* **WORK INSTRUCTION**
Give again, word for word, each line from the top of the listing through the line that holds "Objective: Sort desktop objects".

* **MATERIALS PROVIDED**

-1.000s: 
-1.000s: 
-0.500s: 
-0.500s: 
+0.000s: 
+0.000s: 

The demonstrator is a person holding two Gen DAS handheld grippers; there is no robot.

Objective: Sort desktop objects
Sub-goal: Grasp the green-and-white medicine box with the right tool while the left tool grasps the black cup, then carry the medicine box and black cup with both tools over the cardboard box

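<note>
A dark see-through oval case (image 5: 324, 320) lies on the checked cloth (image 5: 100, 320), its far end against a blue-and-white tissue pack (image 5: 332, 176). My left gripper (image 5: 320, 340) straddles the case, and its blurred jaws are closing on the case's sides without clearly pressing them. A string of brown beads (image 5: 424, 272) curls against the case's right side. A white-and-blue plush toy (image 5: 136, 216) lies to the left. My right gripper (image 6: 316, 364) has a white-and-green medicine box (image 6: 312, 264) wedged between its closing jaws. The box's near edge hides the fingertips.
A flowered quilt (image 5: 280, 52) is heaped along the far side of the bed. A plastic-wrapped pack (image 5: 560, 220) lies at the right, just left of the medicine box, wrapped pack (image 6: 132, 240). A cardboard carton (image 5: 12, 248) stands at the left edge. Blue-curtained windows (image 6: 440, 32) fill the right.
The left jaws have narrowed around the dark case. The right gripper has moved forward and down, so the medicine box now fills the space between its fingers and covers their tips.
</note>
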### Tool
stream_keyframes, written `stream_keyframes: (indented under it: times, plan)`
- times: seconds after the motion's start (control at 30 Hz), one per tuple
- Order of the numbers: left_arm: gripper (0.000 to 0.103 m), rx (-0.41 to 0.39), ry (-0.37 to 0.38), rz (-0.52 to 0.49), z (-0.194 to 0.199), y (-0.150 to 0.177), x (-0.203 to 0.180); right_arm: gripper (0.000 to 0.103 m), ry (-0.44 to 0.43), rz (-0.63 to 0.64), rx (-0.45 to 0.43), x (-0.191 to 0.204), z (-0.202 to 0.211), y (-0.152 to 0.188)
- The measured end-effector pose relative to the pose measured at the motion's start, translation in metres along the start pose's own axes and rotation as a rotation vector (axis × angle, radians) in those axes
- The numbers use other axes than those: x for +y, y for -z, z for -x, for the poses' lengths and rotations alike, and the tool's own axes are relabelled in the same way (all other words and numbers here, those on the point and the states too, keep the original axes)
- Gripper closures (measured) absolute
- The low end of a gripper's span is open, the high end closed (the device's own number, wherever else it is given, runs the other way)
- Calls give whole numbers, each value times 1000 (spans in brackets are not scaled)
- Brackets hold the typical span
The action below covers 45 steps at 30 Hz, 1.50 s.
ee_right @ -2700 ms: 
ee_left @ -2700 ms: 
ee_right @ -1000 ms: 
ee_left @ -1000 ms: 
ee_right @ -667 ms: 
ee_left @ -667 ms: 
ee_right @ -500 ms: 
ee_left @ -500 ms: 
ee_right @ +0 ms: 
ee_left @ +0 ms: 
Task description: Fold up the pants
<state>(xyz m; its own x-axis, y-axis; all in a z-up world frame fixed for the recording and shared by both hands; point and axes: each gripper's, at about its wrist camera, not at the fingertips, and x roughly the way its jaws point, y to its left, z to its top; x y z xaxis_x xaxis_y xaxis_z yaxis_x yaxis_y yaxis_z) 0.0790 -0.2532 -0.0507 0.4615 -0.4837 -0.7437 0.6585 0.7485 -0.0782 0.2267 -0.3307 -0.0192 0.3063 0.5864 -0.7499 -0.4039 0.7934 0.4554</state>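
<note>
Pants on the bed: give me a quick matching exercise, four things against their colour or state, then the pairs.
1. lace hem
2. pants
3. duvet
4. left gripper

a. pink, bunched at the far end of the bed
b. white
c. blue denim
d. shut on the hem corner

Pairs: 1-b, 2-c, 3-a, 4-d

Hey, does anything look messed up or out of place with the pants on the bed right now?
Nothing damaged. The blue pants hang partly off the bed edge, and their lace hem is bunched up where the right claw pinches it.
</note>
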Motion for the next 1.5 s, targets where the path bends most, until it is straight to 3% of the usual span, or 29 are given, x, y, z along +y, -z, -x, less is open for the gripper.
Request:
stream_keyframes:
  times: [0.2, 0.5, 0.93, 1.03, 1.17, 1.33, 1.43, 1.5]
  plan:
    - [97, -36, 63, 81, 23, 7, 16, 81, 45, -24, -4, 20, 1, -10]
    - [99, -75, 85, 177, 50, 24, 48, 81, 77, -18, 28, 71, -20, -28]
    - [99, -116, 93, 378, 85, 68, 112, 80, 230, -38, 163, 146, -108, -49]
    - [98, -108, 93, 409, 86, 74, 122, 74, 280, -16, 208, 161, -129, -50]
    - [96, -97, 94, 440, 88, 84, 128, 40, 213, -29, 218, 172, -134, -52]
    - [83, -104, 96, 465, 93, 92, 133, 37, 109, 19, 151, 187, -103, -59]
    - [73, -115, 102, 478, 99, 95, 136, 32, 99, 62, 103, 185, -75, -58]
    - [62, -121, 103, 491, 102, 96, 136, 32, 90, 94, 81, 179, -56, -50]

* **REPLY TO THE EXERCISE**
-1.000s: 
-1.000s: 
-0.500s: 
-0.500s: 
+0.000s: 
+0.000s: 

The demonstrator is a person holding two Gen DAS handheld grippers; there is no robot.

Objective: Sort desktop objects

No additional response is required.